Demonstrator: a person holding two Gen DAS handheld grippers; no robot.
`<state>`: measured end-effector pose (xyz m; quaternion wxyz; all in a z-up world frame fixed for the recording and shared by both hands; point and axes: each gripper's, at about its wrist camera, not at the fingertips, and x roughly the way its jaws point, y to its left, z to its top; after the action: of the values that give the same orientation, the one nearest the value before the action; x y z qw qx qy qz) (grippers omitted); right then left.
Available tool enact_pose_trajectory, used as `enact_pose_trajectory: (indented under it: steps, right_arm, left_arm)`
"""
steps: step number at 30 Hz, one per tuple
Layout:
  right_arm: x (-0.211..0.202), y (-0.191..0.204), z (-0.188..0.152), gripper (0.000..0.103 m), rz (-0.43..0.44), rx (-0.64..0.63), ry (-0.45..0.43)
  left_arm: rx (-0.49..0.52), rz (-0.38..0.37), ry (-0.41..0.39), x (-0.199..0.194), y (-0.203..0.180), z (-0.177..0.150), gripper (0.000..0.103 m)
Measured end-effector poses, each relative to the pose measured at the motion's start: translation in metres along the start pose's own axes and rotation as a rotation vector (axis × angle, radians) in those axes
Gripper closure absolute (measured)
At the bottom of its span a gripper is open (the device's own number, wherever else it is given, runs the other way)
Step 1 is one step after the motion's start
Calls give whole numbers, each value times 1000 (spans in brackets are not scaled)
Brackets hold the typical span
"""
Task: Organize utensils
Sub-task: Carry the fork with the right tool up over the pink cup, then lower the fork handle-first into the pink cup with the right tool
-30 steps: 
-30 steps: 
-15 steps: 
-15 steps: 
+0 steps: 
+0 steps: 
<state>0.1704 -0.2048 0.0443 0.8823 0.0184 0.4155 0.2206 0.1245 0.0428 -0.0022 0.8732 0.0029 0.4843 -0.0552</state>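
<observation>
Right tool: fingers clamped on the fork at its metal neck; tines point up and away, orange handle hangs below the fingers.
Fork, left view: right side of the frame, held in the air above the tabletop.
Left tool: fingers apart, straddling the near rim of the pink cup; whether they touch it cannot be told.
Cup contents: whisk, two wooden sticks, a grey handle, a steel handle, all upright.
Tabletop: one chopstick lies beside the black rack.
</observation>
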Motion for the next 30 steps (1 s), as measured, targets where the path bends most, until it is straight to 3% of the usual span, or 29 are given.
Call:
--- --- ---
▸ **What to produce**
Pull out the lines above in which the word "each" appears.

▸ **Reply to the task**
`<state>`: measured end-effector pose (xyz m; quaternion wxyz; all in a z-up world frame fixed for the recording and shared by both hands; point and axes: each gripper's, at about its wrist camera, not at the fingertips, and x roughly the way its jaws point, y to its left, z to its top; after the action: of the values that give the same orientation, the one nearest the value before the action; x y z qw qx qy qz) (grippers omitted); right then left.
Measured end-effector poses, each relative to the pose measured at the motion's start: translation in metres along the start pose's own axes and rotation as a rotation vector (axis × angle, radians) in those axes
Calls give whole numbers, each value times 1000 (spans in brackets are not scaled)

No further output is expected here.